About this exercise: Your answer must be the exact lines below, starting with the line with "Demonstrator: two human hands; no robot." and going on through the line with "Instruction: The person", both included, with no pictures.

Saved entries:
* * * *

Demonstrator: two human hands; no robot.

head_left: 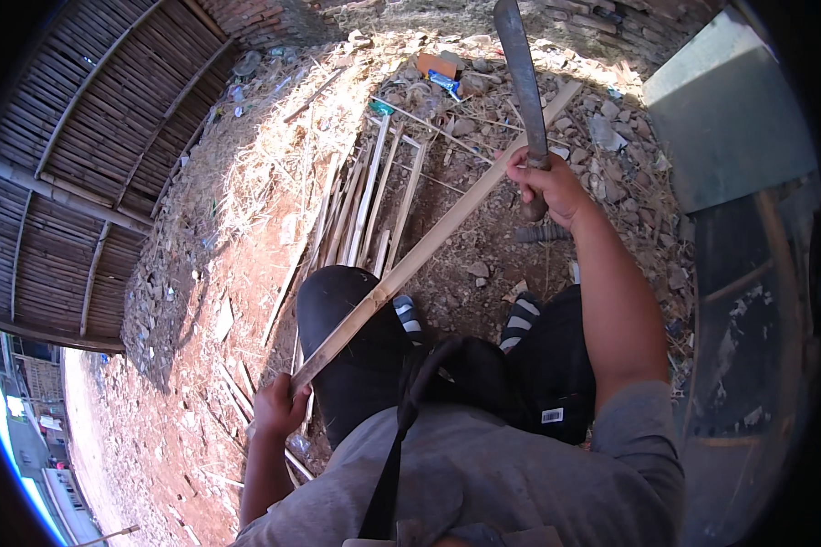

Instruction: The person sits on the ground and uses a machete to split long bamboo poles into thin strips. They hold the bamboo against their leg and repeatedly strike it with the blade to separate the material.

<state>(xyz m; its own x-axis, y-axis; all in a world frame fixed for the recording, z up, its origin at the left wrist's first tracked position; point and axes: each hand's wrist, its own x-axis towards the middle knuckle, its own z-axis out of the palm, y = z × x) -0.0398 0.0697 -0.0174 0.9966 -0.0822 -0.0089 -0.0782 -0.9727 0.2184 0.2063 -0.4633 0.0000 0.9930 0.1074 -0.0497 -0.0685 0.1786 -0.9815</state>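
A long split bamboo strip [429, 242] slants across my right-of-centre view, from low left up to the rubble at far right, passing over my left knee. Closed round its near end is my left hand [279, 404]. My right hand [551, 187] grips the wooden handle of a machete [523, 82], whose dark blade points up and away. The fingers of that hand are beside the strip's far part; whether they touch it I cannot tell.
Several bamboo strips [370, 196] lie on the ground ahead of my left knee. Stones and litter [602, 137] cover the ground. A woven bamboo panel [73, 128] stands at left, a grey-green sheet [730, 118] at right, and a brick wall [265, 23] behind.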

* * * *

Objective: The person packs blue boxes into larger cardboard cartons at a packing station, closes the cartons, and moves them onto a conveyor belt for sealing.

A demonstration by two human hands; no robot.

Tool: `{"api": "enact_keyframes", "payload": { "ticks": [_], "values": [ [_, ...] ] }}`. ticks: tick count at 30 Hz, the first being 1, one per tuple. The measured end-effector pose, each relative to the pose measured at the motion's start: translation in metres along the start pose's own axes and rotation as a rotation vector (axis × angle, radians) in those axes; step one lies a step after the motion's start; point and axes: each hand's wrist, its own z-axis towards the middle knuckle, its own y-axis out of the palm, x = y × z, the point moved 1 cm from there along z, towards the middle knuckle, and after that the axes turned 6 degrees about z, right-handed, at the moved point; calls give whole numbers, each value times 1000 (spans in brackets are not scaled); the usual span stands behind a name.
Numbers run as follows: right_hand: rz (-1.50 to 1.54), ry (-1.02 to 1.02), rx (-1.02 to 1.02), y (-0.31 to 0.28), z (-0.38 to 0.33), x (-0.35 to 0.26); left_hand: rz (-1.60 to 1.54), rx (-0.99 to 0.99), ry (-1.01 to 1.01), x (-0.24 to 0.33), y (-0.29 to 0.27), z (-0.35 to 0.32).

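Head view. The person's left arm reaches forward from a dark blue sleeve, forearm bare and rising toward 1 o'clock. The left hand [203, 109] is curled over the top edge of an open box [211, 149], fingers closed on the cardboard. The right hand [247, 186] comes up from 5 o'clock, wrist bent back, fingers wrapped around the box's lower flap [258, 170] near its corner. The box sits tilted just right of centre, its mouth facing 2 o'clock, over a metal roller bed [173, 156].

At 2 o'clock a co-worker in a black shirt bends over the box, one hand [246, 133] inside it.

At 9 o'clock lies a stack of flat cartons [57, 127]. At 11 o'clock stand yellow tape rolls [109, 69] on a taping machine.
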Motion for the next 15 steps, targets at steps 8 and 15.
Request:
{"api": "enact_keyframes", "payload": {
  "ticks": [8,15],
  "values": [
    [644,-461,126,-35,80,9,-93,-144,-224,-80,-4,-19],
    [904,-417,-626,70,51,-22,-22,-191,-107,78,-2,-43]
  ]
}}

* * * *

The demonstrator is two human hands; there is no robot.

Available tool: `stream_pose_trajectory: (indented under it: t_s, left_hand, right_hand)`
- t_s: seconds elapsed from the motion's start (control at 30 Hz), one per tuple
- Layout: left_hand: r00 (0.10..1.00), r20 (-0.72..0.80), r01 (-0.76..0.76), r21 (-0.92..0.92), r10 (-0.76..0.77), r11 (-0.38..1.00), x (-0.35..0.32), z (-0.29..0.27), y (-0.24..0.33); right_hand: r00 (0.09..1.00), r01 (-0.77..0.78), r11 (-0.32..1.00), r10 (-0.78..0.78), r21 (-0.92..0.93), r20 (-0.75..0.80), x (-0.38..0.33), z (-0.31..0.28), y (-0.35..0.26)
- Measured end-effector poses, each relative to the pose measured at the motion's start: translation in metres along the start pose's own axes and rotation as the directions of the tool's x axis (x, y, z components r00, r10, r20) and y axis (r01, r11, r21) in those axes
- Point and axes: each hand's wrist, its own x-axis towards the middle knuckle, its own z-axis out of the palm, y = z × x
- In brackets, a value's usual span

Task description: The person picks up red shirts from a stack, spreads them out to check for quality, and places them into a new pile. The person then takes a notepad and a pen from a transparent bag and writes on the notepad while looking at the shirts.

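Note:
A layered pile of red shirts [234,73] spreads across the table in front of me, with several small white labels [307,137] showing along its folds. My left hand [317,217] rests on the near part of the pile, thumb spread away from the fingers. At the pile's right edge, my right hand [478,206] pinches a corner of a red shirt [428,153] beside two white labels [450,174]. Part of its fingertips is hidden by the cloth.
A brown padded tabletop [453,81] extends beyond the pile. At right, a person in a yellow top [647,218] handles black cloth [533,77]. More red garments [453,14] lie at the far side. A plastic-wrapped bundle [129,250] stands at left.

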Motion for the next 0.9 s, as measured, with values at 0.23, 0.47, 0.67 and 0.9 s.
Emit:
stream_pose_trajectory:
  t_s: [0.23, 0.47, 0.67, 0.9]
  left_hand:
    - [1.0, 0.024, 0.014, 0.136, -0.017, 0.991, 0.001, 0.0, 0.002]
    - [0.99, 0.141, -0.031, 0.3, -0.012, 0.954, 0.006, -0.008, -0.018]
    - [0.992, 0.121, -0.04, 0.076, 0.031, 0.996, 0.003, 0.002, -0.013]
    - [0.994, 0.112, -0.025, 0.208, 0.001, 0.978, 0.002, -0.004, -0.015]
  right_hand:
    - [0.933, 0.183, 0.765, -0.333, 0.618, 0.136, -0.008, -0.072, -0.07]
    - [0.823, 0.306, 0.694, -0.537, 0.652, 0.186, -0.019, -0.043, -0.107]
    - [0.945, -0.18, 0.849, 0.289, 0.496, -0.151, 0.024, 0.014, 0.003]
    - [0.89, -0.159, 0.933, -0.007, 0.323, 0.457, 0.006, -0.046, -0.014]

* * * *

Solution below:
Demonstrator: two human hands; no robot.

head_left: 

Instruction: The person sits on the ground and uses a machete to split long bamboo poles into thin strips. They hold the bamboo against their leg and repeatedly strike it with the blade to separate the material.

The answer contains nothing further.